The tent has two poles with connect easy, after putting these together you lay the body out and stake out the four corners tautly. This is easy to do in almost all environments but it can be quite tricky to get a secure setup in snow. The poles attach easily but you have to clip the left the n the right following this order or vice versa to get a non-stressful pitch on the fabric. The fly goes on easily enough attaching with six points on the lower and with tow clips on each pole. You then attach the fly to the poles with 4 clips and velcro and by clipping it on to points of the bottom of the tent. Next I stake it out. I has 12 stake out points and I normally use all of them. To see where they are look at the picture below.
* on a side note I used snow stakes in the photo below to stake out the inner
Room and Storage
The one door was only a minor problem as because the tents set up a a arrow shape you don't have to crawl over any body to get out. The vestibules two doors help with ventilation in summer months. However the vestibule is only enough for about two packs plus boots but given that it is a two person tent this shouldn't be a problem. The tent isn't very tall so in a storm it isn't that conformable if you have to sit up and move around. This could be a problem for tall people in just general use during bad weather when you have to spend any length of time in the tent. The tent is 36 inches from floor to top of the tent inner. I am 5-5 feet tall and I run 33 inches from my waist to the top of my head and my head almost touches the top when sitting , I have about 2.5 inches of clearance to the top of the tent.
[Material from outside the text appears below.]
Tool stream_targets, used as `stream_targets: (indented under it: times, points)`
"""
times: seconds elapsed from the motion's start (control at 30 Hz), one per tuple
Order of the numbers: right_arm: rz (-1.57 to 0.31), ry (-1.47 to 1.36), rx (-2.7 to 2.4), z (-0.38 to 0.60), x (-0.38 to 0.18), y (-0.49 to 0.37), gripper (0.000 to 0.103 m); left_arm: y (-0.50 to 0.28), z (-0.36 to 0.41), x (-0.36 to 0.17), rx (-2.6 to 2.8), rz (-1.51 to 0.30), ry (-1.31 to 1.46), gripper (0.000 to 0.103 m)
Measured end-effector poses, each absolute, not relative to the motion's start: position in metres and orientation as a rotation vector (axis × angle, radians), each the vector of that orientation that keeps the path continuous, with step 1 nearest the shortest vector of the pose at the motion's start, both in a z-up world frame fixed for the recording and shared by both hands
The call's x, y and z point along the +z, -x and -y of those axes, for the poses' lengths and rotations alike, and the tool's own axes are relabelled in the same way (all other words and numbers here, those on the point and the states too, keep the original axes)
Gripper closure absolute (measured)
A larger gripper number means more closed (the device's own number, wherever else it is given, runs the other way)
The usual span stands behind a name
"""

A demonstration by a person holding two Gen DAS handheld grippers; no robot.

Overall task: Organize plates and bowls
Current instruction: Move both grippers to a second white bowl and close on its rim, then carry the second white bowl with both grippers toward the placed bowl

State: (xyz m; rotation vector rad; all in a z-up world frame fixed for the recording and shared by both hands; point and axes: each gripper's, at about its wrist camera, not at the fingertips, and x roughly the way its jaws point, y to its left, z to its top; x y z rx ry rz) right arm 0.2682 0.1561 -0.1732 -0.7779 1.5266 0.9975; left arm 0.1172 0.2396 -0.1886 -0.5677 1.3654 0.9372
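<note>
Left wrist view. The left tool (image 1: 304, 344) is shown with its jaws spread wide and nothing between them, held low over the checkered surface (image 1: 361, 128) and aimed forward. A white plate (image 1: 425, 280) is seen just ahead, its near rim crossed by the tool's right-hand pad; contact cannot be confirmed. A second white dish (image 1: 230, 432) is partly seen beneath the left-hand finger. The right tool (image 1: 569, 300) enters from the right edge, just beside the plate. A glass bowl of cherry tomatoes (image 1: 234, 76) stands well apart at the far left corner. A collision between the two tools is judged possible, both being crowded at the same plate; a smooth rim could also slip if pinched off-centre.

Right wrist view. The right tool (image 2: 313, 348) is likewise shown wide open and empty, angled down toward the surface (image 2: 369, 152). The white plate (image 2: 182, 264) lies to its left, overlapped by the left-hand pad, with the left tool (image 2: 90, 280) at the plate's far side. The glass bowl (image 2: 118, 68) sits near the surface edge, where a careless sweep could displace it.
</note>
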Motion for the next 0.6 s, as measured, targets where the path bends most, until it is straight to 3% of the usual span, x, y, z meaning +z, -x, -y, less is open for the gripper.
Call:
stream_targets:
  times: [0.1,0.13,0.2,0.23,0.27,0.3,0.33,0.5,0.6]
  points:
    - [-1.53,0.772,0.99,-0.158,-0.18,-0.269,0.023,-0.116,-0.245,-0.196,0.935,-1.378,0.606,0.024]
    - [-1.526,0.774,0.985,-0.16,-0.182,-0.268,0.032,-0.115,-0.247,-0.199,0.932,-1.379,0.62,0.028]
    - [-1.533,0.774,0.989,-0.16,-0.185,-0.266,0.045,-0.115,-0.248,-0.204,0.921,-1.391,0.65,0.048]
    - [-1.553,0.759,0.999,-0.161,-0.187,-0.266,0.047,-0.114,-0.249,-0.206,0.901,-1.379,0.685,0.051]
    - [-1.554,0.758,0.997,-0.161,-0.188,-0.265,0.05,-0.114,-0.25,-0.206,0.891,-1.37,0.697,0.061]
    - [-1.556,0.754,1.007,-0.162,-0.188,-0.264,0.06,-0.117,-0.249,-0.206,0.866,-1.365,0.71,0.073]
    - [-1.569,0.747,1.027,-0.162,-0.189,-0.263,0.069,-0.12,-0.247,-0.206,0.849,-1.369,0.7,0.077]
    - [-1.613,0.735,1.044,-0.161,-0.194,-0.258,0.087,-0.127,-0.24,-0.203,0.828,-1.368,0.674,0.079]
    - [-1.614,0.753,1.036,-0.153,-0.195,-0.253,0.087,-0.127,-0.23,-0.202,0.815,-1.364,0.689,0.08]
* My Father next to the lightpath, he's 5 foot 9, also the tent to the left is the mountaine hardwear nightview
The lightpath 2 has great weather resistance in all the testing I've done. I have used it mostly in four season conditions then 3 season and each time I stay dry and safe from wind. Condensation can be a issue in participatory wet environments but this happens with most tents. On my recent trip the high wind from the wind would blow large chunks of hard ice and snow from the tree ,which you can see to the left of the tent , and they would land on my lightpath 2 tent. The tent was fine in the morning and the light snow had all fallen off the tent. In a rain storm the angle of the tent allows water to fall off easily. Under heavy snow loads however I believe this tent would collapse but this is why it's a three season tent. The lighpath two tent could handle any three season storm that doesn't involve tons of snow load.
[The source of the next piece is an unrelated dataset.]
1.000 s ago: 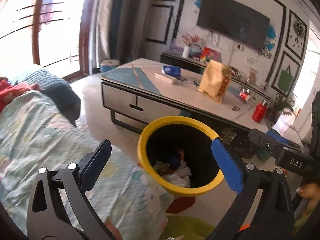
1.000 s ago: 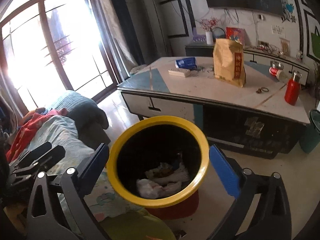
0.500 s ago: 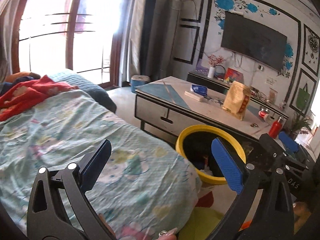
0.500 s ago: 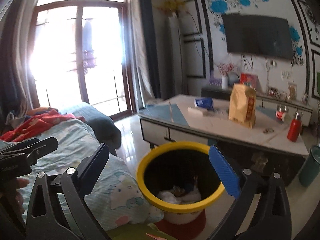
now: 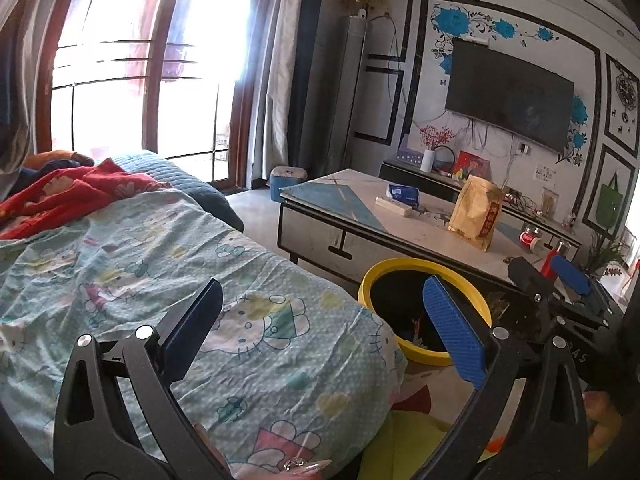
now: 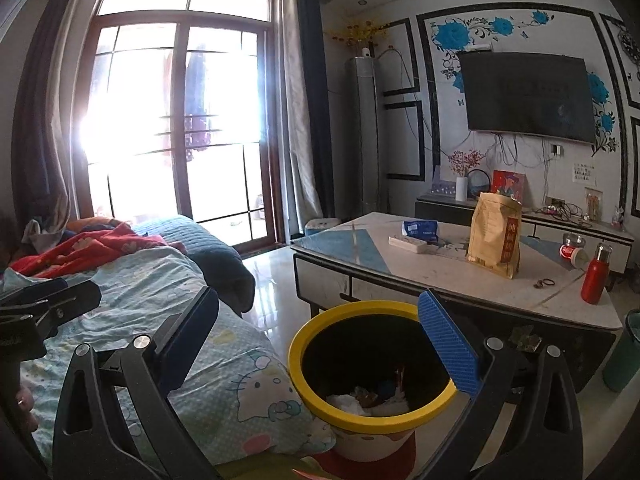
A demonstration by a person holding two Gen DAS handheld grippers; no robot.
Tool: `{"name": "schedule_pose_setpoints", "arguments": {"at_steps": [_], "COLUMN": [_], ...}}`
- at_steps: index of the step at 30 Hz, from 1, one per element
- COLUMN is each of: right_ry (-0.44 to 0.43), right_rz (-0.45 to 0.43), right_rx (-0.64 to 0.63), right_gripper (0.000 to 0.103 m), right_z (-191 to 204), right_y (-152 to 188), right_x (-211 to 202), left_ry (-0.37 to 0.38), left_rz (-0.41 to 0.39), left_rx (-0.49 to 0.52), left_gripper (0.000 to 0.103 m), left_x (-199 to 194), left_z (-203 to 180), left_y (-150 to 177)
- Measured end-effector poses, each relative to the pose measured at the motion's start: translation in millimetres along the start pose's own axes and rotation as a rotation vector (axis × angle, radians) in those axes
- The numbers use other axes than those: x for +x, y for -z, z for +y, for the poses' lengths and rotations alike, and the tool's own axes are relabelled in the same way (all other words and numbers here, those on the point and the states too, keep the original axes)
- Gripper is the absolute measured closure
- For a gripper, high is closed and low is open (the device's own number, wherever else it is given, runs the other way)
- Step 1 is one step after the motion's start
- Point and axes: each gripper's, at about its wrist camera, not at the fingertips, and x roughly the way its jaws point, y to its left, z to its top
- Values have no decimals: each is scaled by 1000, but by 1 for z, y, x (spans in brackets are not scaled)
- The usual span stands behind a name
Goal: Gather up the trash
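Trash already sits at the bottom of the yellow-rimmed bin, white crumpled paper and a few darker scraps, and the bin stands on the floor between the bed and the counter. Both tools are empty: the left gripper has its jaws spread wide over the cartoon-print sheet, and the right gripper is likewise wide apart with nothing between its pads, the bin mouth just beyond its blue pad. The step in hand looks like a search for the next piece to pick up. To do it well, I would sweep both cameras slowly across the counter, where a blue packet, a flat white box, a tall paper bag and a tipped can lie; which of these counts as waste cannot be told. Keeping the jaws wide until a target is centred between the pads should avoid snagging the sheet. Compared with a second ago, both views have lifted from looking down into the bin to looking across the room, and the bin has slid lower and to the right in the left view.
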Motion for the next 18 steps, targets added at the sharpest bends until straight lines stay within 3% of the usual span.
{"name": "schedule_pose_setpoints", "arguments": {"at_steps": [18], "right_ry": [0], "right_rz": [0], "right_rx": [0], "right_gripper": [6], "right_z": [1], "right_y": [1], "right_x": [0], "left_ry": [-14], "left_rz": [-27], "left_rx": [1], "left_gripper": [11], "left_x": [-6], "left_z": [0], "left_y": [-1]}}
This tent has great ventilation when fully guyed out ( has you should with all tents and especially tunnel tents ) Okay ventilation when not and amazing ventilation with no fly but if its raining you will be wet anyway. The Guy out point at the bottom mid section of the tent , which you can see in the above picture, allows the most cross flow so if you only have two stakes to guy out the fly put them there. In my experience below zero just under the fly has a thin coating of ice on it and tiny patches of frozen water on the mesh also. However on my recent trip my dad placed his tent to close to mind and I couldn't guy out two points on the left has much as I liked and the fly almost touched the inner. This caused more frost and ice patches on the inside of tent and if i bumped them my sleeping bag would get wet. You can see this in the picture's below.
* look to the left of the red sleeping bag at the wall of the tent notice the condensation
* Zoom in on left side to see condensation
The tent packs quite small but the stuff sack it comes with didn't allow to pack it as compact as I'd like. I measured it to pack about 9 liters in the stuff sack it came with and down to 6 when squished a little. I bought a Outdoor Research compression sack ( the 8 liter model ) and use that as it's stuff now I can compress it down to about liters. The poles fit in a stuff sack and are 24 by 4 inches. The stakes fit in a stuff sack and are 11 by 5 inches.
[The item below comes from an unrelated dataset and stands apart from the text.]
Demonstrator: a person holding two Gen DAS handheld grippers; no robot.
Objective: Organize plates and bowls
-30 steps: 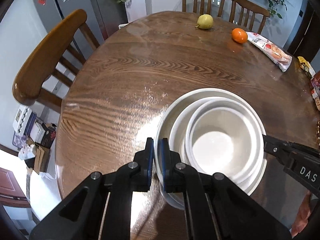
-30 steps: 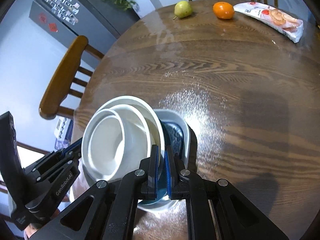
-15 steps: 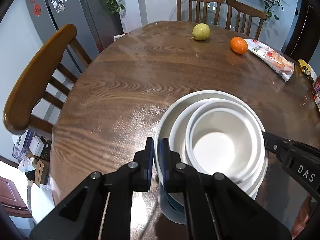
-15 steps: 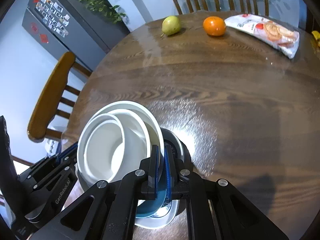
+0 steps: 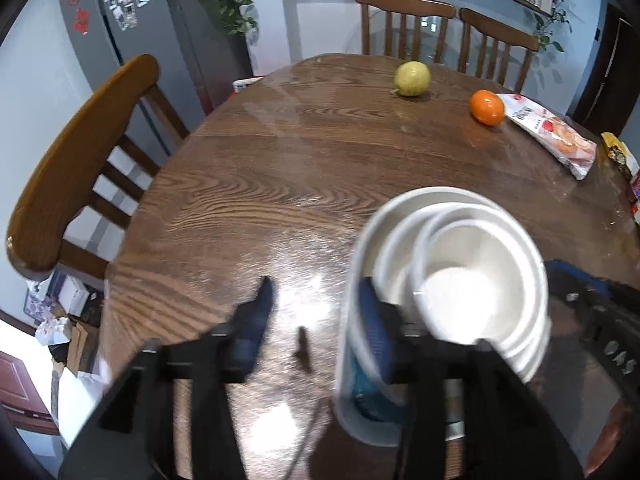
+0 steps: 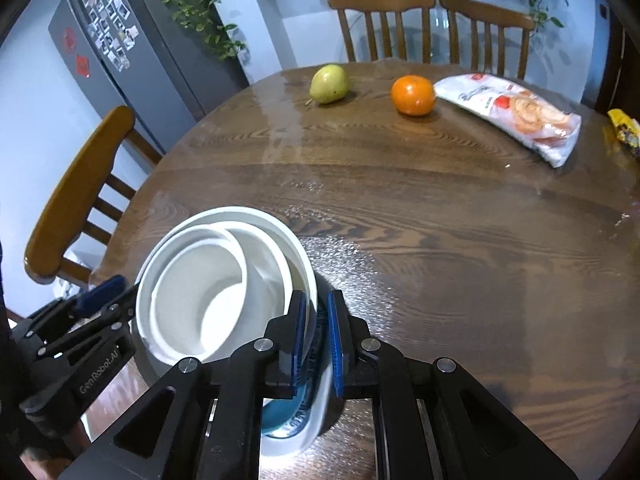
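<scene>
A stack of white bowls (image 5: 460,276) is tilted over a blue-lined bowl (image 6: 288,416) at the near edge of the round wooden table (image 5: 280,184). The stack also shows in the right wrist view (image 6: 216,292). My left gripper (image 5: 316,312) is open, its fingers spread wide, one finger inside the stack's left rim and blurred with motion. My right gripper (image 6: 316,340) is shut on the right rim of the white bowl stack, pinched between its blue pads (image 6: 298,336). The left gripper shows in the right wrist view (image 6: 100,300) at the stack's far side.
A pear (image 5: 412,79), an orange (image 5: 486,107) and a snack packet (image 5: 552,136) lie at the far side of the table. A yellow wrapper (image 6: 624,130) lies at the right edge. Wooden chairs (image 5: 76,160) stand left and behind. A grey fridge (image 6: 120,52) stands far left.
My left gripper has opened and let go of the stack's left rim. Both cameras have tilted up and the stack now leans more steeply. My right gripper stays shut on the rim.
</scene>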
* Apologies for not stuffing the tent into its sack, it just drying after a recent trip
Ease of use
This tent goes up fast and comes down fast. In 3 season conditions it can be put up in 5 minutes. In 4 season or I a storm it may take longer. I have had not have too have used the instructions since the first time i put it up and the simple 2 pole designs makes it even easier to use.
Overall this is a great tent and the addition of MSR carbon fiber stakes and or compression sack make it a five starts out of five stars for its intended use. Without these improvements I give this tent four and a half stars out of five because it worked admirably in the condition I threw at it and then some ( four season camping ).